### Task
Skip all pictures, then copy the lines from the start of the data through the line with "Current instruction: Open", keeping both ends.

### Listed entries
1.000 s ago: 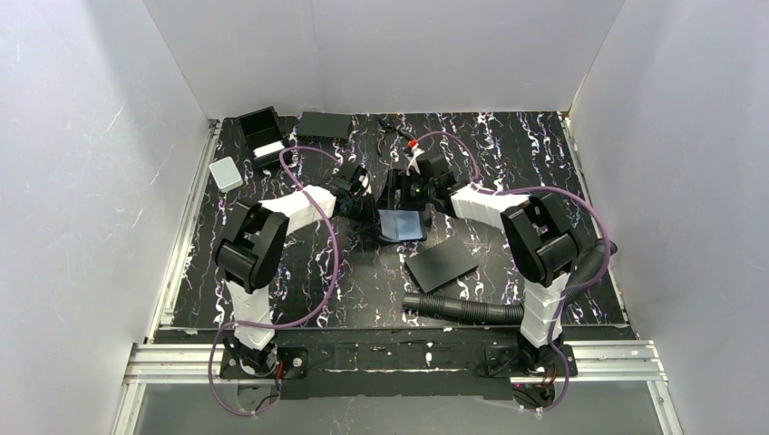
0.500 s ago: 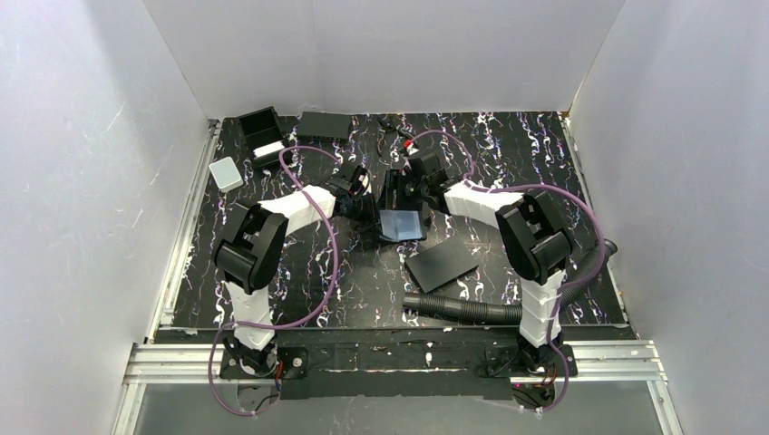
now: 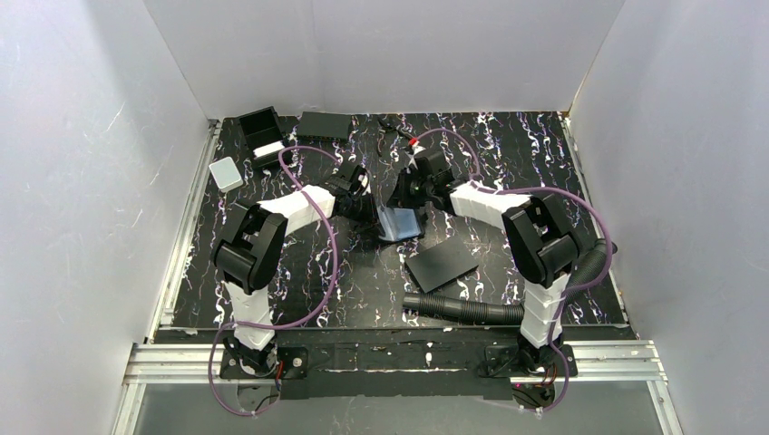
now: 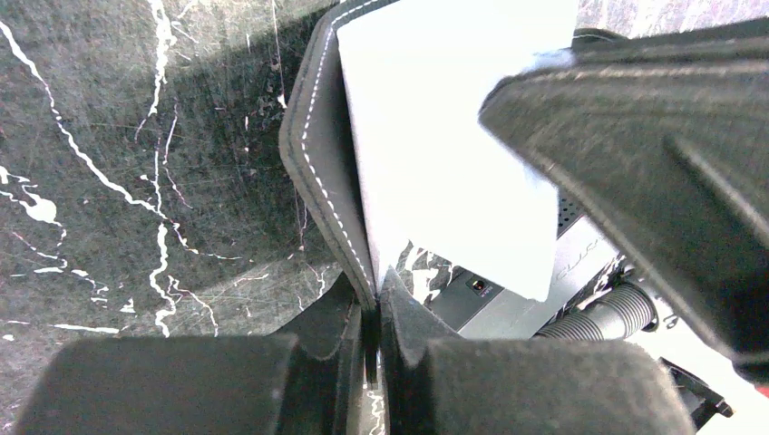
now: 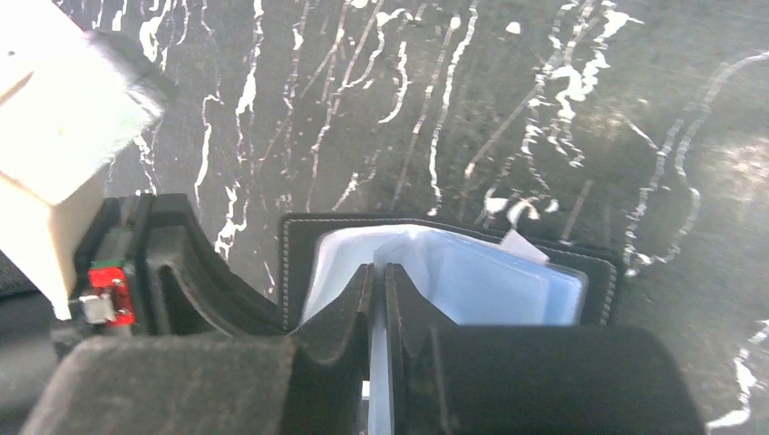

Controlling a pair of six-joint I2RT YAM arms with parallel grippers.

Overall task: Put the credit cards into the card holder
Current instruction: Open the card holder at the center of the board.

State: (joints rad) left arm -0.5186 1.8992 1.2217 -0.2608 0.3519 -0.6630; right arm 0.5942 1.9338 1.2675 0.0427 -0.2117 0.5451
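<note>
**Table** (image 3: pixel 363 299): black, white-veined, matte, flat. 2 arms meet over its centre.

**Card holder** (image 4: pixel 317 163): black, soft, leather-like, w/ white stitching along the edge and rounded corners. It lies opened at table centre, btwn the 2 grippers. Pale, clear-looking pockets show inside in the right wrist view. Its long axis runs across that view, directly ahead of the right fingertips.

**Credit card** (image 3: pixel 404 224): 1 in hand. Thin, stiff, glossy, pale blue, washed near-white in the left wrist view. It is tilted, not flat, w/ 1 face just beside the holder's inner side. Whether its lead edge is inside a pocket: cannot tell. Other cards: not made out.

**Left gripper** (image 4: pixel 374 313): jaws pressed together, pinching the holder's stitched edge.

**Right gripper** (image 5: pixel 379 299): jaws closed to a sliver on the card, which shows edge-on btwn them.

**Key relation:** the holder lies ahead of the right gripper, on the side toward the left gripper. The right arm has the card and the left arm steadies the holder.

**Judgement:** the next move is prob. a push of the card along its own plane into a pocket. That needs the card edge lined up w/ the pocket mouth.

**Risk:** the soft holder may flex and the glossy card may slip.
</note>
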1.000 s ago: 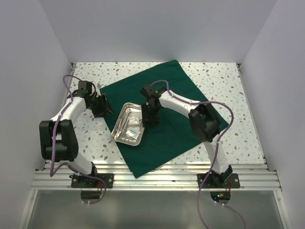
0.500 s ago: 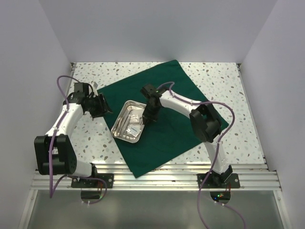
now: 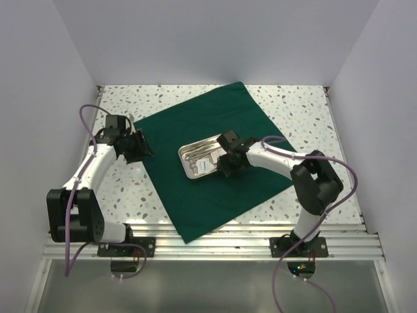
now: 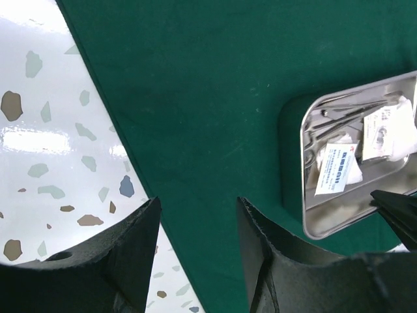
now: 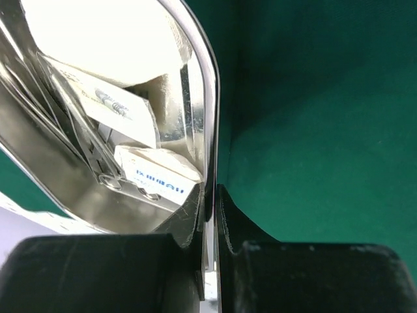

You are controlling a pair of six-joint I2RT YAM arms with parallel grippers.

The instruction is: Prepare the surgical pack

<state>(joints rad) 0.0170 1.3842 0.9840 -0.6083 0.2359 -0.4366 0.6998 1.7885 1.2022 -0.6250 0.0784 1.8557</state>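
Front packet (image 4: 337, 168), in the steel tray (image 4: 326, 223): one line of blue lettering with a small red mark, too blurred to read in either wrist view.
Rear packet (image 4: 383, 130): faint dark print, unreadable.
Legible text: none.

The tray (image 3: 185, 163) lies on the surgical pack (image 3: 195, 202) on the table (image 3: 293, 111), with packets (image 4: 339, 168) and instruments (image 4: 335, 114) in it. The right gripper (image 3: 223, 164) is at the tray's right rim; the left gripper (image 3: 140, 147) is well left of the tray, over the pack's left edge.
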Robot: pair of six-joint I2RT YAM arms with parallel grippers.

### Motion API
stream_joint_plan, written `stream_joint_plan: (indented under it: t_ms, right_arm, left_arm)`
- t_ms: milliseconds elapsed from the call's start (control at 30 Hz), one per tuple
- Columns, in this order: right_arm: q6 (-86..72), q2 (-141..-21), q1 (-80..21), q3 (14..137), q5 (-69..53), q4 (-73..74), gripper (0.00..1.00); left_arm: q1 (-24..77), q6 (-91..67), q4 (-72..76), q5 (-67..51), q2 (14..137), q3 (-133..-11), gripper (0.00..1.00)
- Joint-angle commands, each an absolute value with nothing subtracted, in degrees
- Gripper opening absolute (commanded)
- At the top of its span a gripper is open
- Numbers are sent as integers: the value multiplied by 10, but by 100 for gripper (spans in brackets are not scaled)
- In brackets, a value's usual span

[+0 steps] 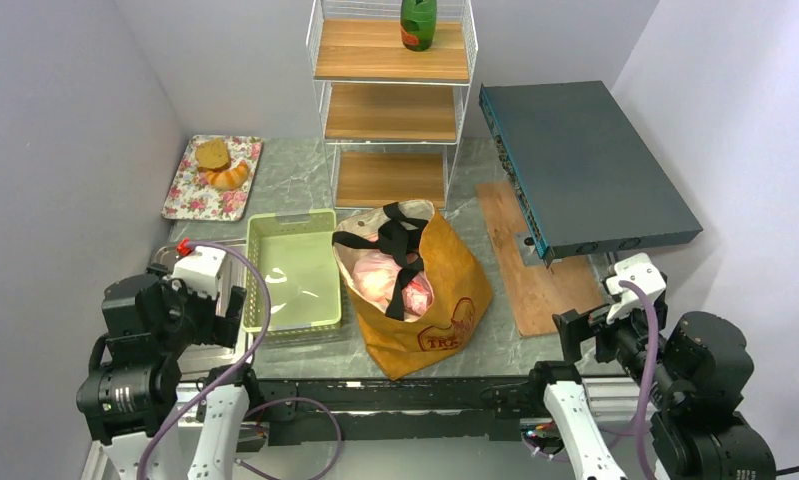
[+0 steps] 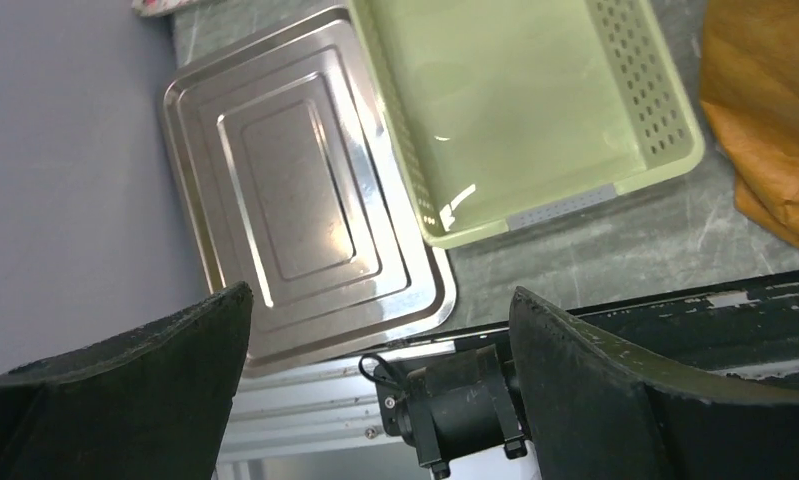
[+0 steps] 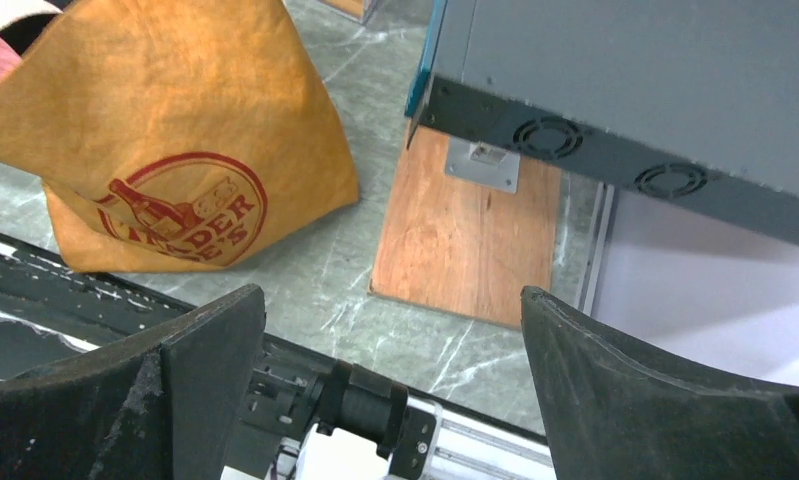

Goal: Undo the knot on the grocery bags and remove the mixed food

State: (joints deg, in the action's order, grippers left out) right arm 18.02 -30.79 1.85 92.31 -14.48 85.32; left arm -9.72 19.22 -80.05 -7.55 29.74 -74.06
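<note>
The mustard-brown tote [image 1: 430,300] stands mid-table with its mouth open and its black straps [image 1: 403,245] knotted across it. The pink plastic bag [image 1: 390,275] sits bunched inside it. The mixed food is hidden inside the bags. My left gripper [image 1: 237,308] hangs open and empty near the table's front left, over the edge by the steel tray [image 2: 295,200]; the tote's corner [image 2: 765,120] shows far to its right. My right gripper [image 3: 393,330] is open and empty at the front right. From there the tote's red logo side [image 3: 175,100] lies ahead on the left.
A pale green basket [image 1: 293,270] sits left of the tote, beside the steel tray. A floral tray with bread [image 1: 212,177] is at back left. A wire shelf [image 1: 391,100] holds a green bottle [image 1: 418,22]. A dark box [image 1: 585,165] overhangs a wooden board [image 1: 535,265].
</note>
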Motion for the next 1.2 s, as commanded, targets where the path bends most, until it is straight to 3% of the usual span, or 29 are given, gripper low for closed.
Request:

### Response
1.000 s ago: 
0.500 s ago: 
now: 
now: 
now: 

Controlling a pair of six-joint I2RT YAM arms with parallel grippers.

Overall task: Put the credit cards into the card holder
Current instruction: Open the card holder at the center of the board.

This answer requires nothing further.